The restructuring of National Intelligence agencies has played a headline role in South Africa, culminating in the Presidential reform that abolished the National Intelligence Agency and the South African Secret Service, and subsequently replaced these agencies with a government departmental structure dubbed as the State Security Agency (SSA). It is important to remember that the post-apartheid intelligence structure focused on balancing power between two bodies with the aim of allaying fears of a single intelligence unit that could compromise an individual’s constitutional right to privacy.
The SSA then ran various fragmented structures of national security service agencies and bodies and the efficiency levels of these bodies were ultimately negatively affected due to duplication in various other constitutive pieces of legislation.
GILA now seeks to amend the National Strategic Intelligence Act 39 of 1994 (NSIA), to enable any State department to request the South African National Academy of Intelligence to establish a 'vetting field work unit' to assist National Intelligence structures such as the South African Police Service and National Defence Force in gathering information. There have been concerns expressed that these provisions can be used to appoint the 'vetting field work unit' such as the National Communications Centre (NCC). The NCC has notoriously operated as the South African unregulated eyes and ears with the extensive technical capabilities in intercepting and analysing large volumes voice and internet traffic, including individual phones and emails.
Also of concern is the proposed amendment to the NSIA, which provides that the collection and analysis is performed in 'accordance with the intelligence priorities of the Republic'. The broad nature of this provision may be subject to abuse similar to the abuses in the previous political dispensation, where intelligence 'priorities' were often classified as a broad justification for ulterior motives.
GILA also amends the Intelligence Services Act 65 of 2002 that carves out the duties and functions of the South African National Academy of Intelligence. This agency is required to collect and analyse so-called 'foreign signals intelligence' subject to further regulations by the relevant Minister.

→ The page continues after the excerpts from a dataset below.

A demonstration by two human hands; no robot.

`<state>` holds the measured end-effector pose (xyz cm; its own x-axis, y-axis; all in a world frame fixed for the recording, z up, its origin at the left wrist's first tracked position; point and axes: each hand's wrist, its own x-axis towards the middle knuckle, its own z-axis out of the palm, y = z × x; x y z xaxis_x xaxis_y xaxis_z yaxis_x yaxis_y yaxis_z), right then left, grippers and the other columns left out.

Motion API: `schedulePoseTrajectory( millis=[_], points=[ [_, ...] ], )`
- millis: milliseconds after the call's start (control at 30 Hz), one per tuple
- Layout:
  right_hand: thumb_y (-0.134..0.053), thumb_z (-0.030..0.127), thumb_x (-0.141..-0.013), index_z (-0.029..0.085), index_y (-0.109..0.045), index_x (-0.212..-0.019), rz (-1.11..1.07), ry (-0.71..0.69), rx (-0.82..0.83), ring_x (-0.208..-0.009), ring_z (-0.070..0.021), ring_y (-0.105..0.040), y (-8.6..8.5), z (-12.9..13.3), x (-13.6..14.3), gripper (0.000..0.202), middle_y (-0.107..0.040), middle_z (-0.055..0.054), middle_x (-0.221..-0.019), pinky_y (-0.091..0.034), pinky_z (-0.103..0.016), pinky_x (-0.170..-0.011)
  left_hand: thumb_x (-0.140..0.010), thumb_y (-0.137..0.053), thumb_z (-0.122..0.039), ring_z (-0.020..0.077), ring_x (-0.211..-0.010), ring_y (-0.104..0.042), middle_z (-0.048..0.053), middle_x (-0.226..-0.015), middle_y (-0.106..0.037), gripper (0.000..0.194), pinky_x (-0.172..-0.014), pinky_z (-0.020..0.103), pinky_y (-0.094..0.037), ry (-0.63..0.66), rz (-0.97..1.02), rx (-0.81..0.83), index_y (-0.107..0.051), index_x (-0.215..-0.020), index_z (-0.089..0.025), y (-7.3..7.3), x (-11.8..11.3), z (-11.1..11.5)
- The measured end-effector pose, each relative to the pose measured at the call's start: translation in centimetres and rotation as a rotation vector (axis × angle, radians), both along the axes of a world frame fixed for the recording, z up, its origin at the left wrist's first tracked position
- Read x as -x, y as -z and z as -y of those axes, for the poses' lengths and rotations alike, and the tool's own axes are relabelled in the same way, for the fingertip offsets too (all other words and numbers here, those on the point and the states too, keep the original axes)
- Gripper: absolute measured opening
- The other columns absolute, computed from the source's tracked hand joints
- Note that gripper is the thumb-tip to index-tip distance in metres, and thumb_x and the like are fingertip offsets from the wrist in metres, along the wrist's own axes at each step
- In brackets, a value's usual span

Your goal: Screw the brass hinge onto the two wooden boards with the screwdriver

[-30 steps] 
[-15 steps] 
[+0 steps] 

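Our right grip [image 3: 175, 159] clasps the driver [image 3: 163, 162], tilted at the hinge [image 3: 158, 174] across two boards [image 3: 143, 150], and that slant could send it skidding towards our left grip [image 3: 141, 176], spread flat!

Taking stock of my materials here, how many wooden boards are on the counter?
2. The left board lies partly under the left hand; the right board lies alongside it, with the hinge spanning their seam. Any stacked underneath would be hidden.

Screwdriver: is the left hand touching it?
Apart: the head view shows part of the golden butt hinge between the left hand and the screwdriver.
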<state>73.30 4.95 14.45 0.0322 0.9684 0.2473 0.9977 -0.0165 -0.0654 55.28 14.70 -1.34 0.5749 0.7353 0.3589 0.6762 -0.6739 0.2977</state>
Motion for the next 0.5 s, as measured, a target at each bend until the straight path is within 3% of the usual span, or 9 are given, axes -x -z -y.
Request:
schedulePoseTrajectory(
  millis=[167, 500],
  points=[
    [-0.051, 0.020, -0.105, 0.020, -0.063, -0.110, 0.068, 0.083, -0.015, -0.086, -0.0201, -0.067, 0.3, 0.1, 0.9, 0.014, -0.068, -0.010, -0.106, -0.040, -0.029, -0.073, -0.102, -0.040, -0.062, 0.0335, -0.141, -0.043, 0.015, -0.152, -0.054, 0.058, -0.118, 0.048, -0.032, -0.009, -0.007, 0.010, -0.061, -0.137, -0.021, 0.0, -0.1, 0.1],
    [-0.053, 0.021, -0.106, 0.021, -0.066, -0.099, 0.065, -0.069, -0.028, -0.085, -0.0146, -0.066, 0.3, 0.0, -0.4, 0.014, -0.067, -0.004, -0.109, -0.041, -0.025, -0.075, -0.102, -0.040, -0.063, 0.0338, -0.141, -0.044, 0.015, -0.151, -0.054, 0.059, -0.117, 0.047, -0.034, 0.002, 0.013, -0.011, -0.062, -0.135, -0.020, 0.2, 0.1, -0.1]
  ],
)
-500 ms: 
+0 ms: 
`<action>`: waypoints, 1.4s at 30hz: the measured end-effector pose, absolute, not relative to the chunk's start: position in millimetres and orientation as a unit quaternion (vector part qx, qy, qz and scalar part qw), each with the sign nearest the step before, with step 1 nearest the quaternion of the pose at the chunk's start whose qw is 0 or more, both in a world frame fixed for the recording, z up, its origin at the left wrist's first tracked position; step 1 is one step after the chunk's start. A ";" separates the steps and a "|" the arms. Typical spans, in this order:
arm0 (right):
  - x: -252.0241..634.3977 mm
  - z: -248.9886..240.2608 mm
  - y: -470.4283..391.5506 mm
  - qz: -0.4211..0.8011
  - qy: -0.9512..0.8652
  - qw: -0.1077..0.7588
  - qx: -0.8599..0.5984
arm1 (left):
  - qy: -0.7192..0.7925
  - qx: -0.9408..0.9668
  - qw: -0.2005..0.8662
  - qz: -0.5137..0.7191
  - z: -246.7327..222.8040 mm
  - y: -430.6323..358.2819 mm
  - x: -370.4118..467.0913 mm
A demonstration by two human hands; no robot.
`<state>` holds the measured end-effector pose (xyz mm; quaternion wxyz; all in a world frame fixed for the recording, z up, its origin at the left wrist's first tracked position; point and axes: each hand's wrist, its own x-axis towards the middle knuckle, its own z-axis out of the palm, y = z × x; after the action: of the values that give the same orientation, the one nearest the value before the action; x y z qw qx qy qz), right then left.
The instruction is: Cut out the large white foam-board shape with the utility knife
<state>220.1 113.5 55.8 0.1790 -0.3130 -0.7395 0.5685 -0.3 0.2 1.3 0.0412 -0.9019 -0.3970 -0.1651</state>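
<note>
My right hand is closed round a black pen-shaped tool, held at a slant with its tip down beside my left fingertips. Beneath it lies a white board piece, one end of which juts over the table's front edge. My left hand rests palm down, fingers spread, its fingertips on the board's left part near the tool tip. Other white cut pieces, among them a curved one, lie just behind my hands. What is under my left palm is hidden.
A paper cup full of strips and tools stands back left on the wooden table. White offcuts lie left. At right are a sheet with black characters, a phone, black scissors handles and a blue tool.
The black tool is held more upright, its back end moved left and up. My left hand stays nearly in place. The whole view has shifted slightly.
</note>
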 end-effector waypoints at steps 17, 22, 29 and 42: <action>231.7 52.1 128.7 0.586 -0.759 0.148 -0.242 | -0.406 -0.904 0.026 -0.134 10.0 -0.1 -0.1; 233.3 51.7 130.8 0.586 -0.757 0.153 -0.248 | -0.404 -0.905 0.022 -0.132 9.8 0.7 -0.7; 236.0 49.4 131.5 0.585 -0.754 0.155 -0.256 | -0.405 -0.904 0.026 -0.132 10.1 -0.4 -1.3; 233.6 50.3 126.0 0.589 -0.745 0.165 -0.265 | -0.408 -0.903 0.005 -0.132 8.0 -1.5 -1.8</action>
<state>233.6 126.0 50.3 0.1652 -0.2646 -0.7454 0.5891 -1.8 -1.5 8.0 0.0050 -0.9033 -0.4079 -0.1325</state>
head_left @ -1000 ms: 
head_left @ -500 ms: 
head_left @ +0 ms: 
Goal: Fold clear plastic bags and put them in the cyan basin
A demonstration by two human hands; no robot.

The wide umbrella term of what constitutes 'foreign signal intelligence' includes the interception of electromagnetic, acoustic and other signals, as well as cross-communication emanating from outside South Africa. This would include the interception of modern social networking sites such as Facebook and Twitter. The most significant concern when GILA comes into force is whether it will ultimately be possible to intercept 'foreign signal intelligence' without a warrant obtained from a court. If these communications are monitored by vetting field work units with the technological capability like the NCC without any due process being followed to obtain the necessary warrants, serious consideration will have to be given as to whether GILA can be considered to justifiably limit an individual's constitutional right to privacy.